Creating and using AWS Glue DataBrew recipes - AWS Glue DataBrew

Creating and using AWS Glue DataBrew recipes

In DataBrew, a recipe is a set of data transformation steps. You can apply these steps to a sample of your data, or apply that same recipe to a dataset.

The easiest way to develop a recipe is to create a DataBrew project, where you can work interactively with a sample of your data—for more information, see Creating and using AWS Glue DataBrew projects. As part of the project creation workflow, a new (empty) recipe is created and attached to the project. You can then start building your recipe by adding data transformations.

Note

You can include up to 100 data transformations in a single DataBrew recipe.

As you proceed with developing your recipe, you can save your work by publishing the recipe. DataBrew maintains a list of published versions for your recipe. You can use any published version in a recipe job, to run the recipe (in a recipe job) to transform your dataset. You can also download a copy of the recipe steps, so that you can reuse the recipe in other projects or other dataset transformations.

You can also develop DataBrew recipes programmatically, using the AWS Command Line Interface (AWS CLI) or one of the AWS SDKs. In the DataBrew API, transformations are known as recipe actions.

Note

In an interactive DataBrew project session, each data transformation that you apply results in a call to the DataBrew API. These API calls occur automatically, without you having to know the behind-the-scenes details.

Even if you're not a programmer, it's helpful to understand the structure of a recipe and how DataBrew organizes the recipe actions.

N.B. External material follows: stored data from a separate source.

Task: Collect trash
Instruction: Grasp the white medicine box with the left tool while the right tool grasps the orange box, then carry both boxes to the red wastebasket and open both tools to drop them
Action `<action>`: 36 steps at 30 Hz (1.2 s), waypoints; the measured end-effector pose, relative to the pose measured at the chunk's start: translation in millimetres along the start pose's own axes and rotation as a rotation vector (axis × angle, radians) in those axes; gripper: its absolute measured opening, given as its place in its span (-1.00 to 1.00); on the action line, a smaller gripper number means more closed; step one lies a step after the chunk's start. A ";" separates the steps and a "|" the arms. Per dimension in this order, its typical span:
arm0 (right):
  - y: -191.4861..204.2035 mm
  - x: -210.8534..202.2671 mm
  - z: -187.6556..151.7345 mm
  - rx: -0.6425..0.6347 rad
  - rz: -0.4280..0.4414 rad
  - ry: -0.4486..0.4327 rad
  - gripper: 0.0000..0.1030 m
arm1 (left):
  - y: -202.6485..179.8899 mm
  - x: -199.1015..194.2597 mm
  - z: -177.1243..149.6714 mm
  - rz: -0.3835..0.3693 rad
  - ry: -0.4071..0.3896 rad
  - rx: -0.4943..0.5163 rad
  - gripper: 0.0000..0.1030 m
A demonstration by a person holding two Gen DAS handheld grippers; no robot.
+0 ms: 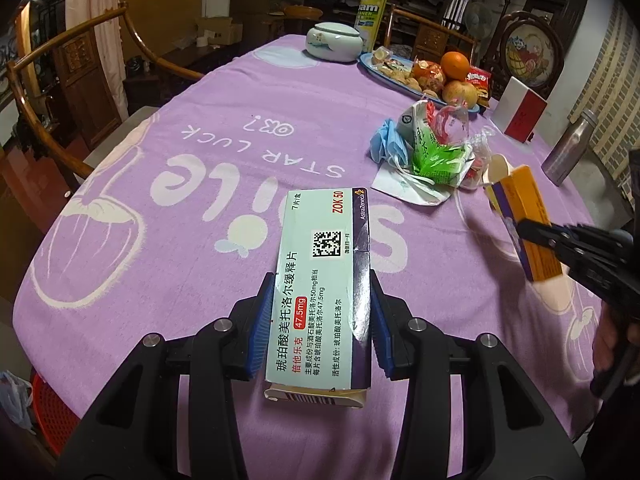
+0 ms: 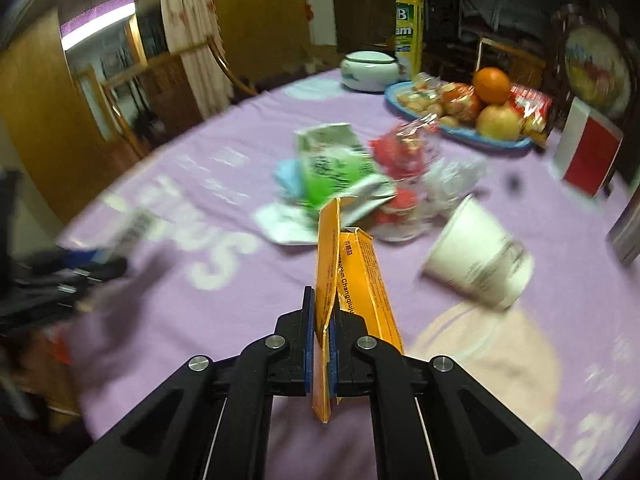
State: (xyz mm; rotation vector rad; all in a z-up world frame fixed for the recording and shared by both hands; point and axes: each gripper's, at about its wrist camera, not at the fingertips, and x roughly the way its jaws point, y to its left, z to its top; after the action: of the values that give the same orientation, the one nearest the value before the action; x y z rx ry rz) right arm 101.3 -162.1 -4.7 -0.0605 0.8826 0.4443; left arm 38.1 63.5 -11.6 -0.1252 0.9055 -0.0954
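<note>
Left wrist view takes in a round bench under a purple cloth, its far side crowded with a blue fruit tray, a white lidded jar, a yellow spray can, a red-and-white box and a steel flask. Near the middle lies the uncollected heap: a green-and-white carton, a blue face mask, crumpled clear wrappers and a flat white packet. A white paper cup lies tipped on its side just beside the pile in the right wrist view.

Two pieces are already in hand. The left gripper holds a pale green medicine box lengthwise above the cloth, jaws partly open and pressed against its long sides. The right gripper has its jaws squeezed almost together on a flattened orange carton, open flap pointing toward the heap.

By the look of it, collection is at an early stage: most of the pile remains, and neither box has reached a bin. A red basket shows below the bench edge at lower left; whether it is the destination cannot be told.

Both grippers tilt downward over the near half of the bench, well apart, the right one blurred.
</note>
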 end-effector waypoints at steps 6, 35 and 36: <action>16.1 -10.0 -9.0 0.032 0.068 -0.008 -0.87 | 6.0 -14.9 -6.9 0.019 -0.023 0.001 -0.15; 240.3 -12.3 -12.8 -0.287 0.325 -0.016 -0.87 | 138.8 -115.2 -84.5 0.234 -0.123 -0.247 -0.15; 251.5 -11.8 -13.2 -0.305 0.348 -0.013 -0.87 | 146.4 -119.6 -88.7 0.248 -0.124 -0.262 -0.15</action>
State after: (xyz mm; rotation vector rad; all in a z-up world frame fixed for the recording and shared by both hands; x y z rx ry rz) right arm -15.4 58.9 28.3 -0.1852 0.8078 0.9027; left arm -101.0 218.4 5.5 -0.2585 0.8003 0.2598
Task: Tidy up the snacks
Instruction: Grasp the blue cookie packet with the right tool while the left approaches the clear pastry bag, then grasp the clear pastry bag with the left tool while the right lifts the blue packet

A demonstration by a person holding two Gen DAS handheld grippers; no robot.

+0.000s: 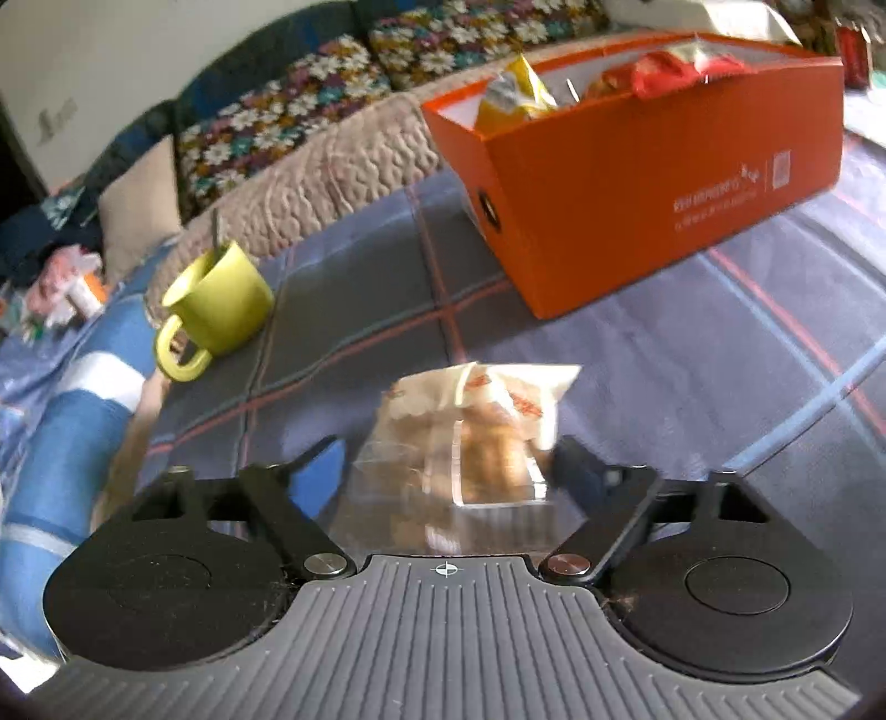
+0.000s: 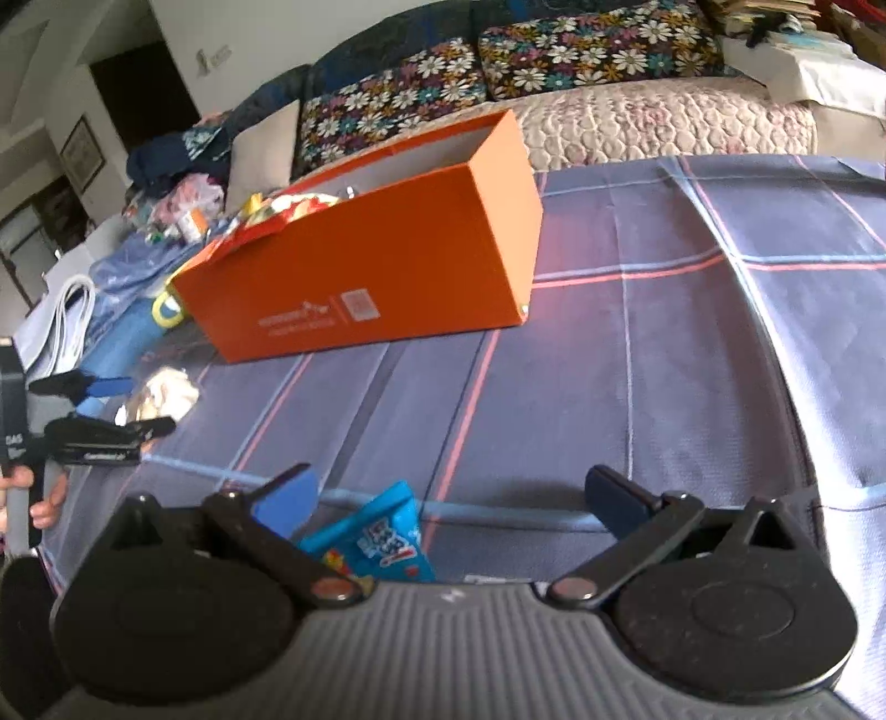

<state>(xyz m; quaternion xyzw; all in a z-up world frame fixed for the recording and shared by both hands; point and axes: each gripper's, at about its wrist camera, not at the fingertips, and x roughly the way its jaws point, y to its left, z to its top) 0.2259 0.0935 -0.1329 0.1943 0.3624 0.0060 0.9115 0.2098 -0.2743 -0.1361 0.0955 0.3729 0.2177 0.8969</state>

Publishing a new recipe version

You publish new versions of a recipe in an interactive DataBrew project session.

To publish a new recipe version
  1. In the recipe pane, choose Publish.

  2. Enter a description for this version of the recipe, and choose Publish.

You can view all your published recipes, and their versions, by choosing PROJECTS from the navigation pane.

Defining a recipe structure

When you first create a project using the DataBrew console, you define a recipe to be associated with that project. If you don't have an existing recipe, the console creates one for you.

As you work with your project in the console, you use the transformation toolbar to apply actions to the sample data from your dataset. The console shows the recipe steps, and the order of those steps, as you continue building the recipe. You can iterate and refine the recipe until you are satisfied with the steps.

In Getting started with AWS Glue DataBrew, you build a recipe to transform a dataset of famous chess games. You can download a copy of the recipe steps, by choosing Download as JSON or Download as YAML as shown in the following screenshot.

The downloaded JSON file contains recipe actions corresponding to the transformations that you added to your recipe.

A new recipe doesn't have any steps. You can represent a new recipe as an empty JSON list, as shown following.

[ ]

Following is an example of such a file, for chess-project-recipe. The JSON list contains several objects that describe the recipe steps. Each object in the JSON list is enclosed in curly braces ({ }). The JSON lines are delimited by commas.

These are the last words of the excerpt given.